Елена Андревна схватила кусок хлеба – кто ж ест борщ без хлеба? Разве какой извращенец ест борщ без хлеба? а за ним прихвостился лучок – стройненький, зелёненький, сочненький, а за лучком и огурчик потянулся – у Елены Андревны огурцы всегда были отменного качества: упругие, с хрустом – так, что звенело всё вокруг, в задорных осьминожьих пупырышках. Рука, повинуясь мощному основному инстинкту, хватала быстро, цепко, метко и жадно: огурчик, хлебушек, лучок, шпротинку – и снова то же самое, и в обратном порядке – шпротинку, хлебушек, лучок, бутылку водки … Глоток! Ещё глоток! Обжигающая жидкость пробежала приятным теплом, соединила разорванные нервные волокна, успокоила расшалившиеся клеточки… Желудок заурчал, пару раз глухо ухнул, прощально рыкнул и наконец-то затих. Елена Андревна икнула, слегка отрыгнула, облегчённо вздохнула и перевела дух. Голова снова кружилась – только теперь от внезапной сытости, перед глазами ложился туман… Оглядевшись вокруг себя, как Кутузов после Бородинской битвы, Елена Андревна поразилась: о, поле, поле, хто ж тебя усеял… хлебными крошками, бордовыми каплями, стебельками лука, варёной капустой? Окинув пьяным взглядом опустошённое чрево холодильника, наша героиня спохватилась с запоздалым раскаянием: «Боже, шо ж я наробыла?» Но, неподготовленная к аскетичным подвигам природа взяла своё, невыносимо захотелось спать. Шатающейся походкой, задевая округлыми плечами косяки и не вписываясь в знакомые повороты квартиры, с большим ржавым пятном на белоснежных кружевах, словно с орденом, полученным в жестокой битве, Елена Андревна пошлёпала обратно в спальню. «Таки Петя был прав – с непривычки трудно…» – сокрушённо вздохнула она про себя.

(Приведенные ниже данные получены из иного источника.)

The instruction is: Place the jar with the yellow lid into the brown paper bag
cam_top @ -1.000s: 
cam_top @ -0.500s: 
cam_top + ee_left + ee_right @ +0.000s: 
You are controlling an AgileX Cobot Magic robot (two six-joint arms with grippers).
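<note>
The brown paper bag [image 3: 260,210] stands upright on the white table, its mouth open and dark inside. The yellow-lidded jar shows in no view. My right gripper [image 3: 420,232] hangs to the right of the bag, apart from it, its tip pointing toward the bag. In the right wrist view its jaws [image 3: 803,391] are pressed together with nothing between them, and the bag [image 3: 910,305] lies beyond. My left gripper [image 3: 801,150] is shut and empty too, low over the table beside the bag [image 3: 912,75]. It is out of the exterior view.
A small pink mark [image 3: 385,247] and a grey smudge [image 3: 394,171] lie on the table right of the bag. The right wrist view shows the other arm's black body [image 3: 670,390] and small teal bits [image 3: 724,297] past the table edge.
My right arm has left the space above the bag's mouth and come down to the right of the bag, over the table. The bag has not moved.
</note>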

На пороге в комнату она предательски икнула, поспешно прикрыла рот ладошкой. Стараясь не шуметь и не скрипеть кроватью, откинула край одеяла…
– Хорошо, что ты поела, – неожиданно обернулся к ней храпящий минуту назад Пётр Иваныч.

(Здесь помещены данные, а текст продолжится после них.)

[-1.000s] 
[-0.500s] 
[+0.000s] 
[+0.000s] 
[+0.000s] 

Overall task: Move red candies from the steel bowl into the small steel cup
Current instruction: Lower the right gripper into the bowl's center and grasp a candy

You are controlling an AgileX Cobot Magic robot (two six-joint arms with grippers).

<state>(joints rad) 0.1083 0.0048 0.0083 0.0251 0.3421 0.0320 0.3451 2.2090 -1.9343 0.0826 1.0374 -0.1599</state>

Елена Андревна замерла в позе крадущейся за воробьём кошки.
– И выпила? – глаза Петра Иваныча загорелись лукавым молодым огоньком.
– Как ты узнал? – ахнула жена.
– От тебя пахнет! – весело констатировал супруг.

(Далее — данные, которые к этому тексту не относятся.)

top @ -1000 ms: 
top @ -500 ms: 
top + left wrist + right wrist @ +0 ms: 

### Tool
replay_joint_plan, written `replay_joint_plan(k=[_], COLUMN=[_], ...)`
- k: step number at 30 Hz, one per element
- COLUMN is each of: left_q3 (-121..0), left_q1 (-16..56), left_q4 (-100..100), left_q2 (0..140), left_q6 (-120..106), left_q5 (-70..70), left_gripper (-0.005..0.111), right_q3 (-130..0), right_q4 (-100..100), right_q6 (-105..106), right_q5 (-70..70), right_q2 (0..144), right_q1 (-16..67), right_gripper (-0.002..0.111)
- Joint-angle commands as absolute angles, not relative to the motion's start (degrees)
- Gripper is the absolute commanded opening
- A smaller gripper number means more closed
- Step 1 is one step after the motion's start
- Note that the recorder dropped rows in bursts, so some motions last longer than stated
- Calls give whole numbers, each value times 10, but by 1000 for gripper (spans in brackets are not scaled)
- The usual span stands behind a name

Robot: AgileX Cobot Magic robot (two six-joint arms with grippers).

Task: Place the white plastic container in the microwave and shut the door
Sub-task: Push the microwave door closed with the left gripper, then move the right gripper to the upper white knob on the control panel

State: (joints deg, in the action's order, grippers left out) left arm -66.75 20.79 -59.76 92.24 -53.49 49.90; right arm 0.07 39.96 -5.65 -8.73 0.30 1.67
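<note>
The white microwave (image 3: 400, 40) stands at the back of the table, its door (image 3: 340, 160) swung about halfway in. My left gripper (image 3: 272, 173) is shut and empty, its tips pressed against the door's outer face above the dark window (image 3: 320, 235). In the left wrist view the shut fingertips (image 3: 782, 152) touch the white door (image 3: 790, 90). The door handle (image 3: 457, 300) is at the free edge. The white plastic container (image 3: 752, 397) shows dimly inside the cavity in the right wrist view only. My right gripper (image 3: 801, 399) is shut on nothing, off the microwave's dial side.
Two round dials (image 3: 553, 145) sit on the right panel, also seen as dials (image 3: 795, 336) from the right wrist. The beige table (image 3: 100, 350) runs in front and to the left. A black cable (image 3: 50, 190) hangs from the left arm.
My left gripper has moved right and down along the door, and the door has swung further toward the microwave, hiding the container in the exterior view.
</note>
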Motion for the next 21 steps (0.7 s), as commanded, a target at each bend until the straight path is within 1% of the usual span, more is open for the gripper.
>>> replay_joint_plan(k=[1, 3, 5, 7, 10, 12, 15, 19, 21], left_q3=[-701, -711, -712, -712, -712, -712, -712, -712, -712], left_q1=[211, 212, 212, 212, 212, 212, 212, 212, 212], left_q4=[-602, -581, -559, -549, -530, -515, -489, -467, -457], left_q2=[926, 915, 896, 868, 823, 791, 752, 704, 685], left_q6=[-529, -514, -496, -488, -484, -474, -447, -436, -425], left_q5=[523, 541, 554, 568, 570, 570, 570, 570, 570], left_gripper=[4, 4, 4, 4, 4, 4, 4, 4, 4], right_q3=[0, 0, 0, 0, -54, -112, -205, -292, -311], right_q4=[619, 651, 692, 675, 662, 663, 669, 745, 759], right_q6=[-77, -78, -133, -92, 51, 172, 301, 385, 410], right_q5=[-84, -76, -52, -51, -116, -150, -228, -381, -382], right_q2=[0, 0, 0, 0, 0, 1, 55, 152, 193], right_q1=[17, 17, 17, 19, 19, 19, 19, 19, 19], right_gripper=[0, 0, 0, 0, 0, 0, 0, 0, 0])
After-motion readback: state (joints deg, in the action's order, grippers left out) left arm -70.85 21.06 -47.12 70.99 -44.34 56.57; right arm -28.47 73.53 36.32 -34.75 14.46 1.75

– Я…. – голос Елены Андревны задрожал, подбородочек мелко-мелко затрясся, губы искривились в перевёрнутый полумесяц, – я не выдержала! – подползла она ближе к Петру Иванычу. – Ты был прав!
– Прости! – наконец-то выдохнула из себя Елена Андревна, и, уткнувшись в волосатую грудь супруга, разревелась, как маленькая девчонка.
В ту ночь Елена Андревна заснула на руке мужа – в своей любимой позе.